(EXERCISE PROMPT) What is needed is a word-for-word copy of the lines below from the one with "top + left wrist" through the one with "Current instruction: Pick", both included, with every picture left out.
*** Opening MATERIAL FOR THE TASK ***
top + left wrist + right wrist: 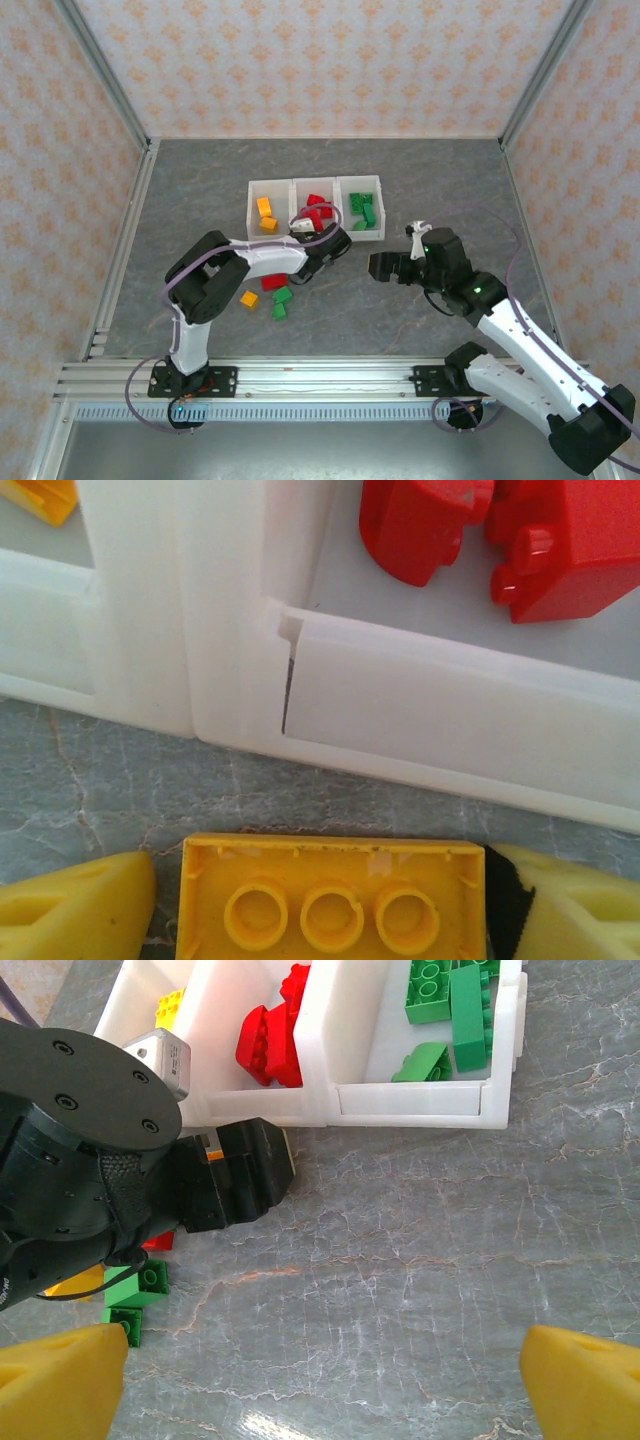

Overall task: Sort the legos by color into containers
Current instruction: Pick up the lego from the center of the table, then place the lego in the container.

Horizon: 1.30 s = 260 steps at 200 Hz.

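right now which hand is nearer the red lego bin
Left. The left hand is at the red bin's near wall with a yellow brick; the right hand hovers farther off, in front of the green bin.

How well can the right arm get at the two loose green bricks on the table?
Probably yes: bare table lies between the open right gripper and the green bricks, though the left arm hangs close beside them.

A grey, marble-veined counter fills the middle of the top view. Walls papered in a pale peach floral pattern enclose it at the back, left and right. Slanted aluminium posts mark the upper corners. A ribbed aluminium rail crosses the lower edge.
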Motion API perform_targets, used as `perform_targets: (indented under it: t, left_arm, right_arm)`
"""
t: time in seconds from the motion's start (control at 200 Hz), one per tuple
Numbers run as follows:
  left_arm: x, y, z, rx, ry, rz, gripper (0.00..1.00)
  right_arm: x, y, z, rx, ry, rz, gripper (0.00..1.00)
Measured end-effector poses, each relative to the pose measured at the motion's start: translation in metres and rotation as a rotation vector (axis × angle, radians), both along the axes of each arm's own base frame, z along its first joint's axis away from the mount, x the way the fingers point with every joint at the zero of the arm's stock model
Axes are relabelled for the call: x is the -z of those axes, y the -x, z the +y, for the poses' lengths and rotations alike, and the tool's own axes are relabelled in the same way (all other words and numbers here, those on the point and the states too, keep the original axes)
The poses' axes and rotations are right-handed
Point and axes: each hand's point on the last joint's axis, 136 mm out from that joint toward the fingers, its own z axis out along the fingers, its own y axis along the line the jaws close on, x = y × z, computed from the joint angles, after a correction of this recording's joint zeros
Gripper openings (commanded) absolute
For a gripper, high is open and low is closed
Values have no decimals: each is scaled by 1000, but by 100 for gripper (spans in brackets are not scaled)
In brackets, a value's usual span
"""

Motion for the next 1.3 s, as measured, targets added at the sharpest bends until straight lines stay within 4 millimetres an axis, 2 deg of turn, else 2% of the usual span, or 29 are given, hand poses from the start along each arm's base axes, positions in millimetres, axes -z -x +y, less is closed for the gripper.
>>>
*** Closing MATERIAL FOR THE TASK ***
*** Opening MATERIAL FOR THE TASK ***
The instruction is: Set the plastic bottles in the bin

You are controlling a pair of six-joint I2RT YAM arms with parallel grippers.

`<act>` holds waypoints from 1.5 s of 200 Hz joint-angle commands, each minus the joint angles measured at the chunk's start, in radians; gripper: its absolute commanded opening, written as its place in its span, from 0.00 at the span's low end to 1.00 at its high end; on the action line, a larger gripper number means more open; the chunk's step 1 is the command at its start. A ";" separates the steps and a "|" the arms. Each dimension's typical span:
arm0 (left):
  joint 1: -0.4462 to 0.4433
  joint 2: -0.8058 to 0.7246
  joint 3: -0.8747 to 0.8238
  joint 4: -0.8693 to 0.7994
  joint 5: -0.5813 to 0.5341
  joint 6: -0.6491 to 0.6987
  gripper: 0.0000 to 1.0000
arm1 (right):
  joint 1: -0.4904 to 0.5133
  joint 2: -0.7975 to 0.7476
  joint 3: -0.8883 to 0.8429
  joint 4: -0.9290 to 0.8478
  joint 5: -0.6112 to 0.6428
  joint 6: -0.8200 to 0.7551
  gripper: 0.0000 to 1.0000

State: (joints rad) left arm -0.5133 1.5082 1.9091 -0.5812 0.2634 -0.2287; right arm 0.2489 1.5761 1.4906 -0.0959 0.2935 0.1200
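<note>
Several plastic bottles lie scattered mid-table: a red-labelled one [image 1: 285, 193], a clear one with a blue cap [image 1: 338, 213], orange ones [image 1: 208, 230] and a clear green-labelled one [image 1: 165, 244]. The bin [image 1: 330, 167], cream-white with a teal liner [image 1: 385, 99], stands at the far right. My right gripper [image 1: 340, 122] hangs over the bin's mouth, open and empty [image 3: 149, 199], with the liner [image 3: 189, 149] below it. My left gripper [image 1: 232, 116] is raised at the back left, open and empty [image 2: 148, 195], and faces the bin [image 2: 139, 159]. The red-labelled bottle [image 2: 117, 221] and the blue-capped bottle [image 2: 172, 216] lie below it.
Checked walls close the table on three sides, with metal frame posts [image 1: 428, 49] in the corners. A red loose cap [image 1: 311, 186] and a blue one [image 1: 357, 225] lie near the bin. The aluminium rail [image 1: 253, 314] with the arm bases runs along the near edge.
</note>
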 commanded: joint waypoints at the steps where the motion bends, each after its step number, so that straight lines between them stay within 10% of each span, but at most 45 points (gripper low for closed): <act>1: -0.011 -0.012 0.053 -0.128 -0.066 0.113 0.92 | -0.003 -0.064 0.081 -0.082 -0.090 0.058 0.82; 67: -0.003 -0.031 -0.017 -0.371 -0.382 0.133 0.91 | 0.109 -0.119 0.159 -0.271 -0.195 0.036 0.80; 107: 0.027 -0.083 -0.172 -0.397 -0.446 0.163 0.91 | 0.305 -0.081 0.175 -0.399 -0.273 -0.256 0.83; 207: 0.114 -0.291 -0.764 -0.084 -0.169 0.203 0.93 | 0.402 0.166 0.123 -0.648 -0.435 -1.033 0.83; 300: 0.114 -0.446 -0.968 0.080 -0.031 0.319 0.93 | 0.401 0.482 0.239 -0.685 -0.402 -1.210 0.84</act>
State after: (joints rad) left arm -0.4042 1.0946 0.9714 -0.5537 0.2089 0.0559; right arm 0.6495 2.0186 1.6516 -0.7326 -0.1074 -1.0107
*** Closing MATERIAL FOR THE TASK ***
(RESPONSE)
top + left wrist + right wrist: 

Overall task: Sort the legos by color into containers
Current instruction: Pick up the lego from the center of the table, then place the lego in the container.

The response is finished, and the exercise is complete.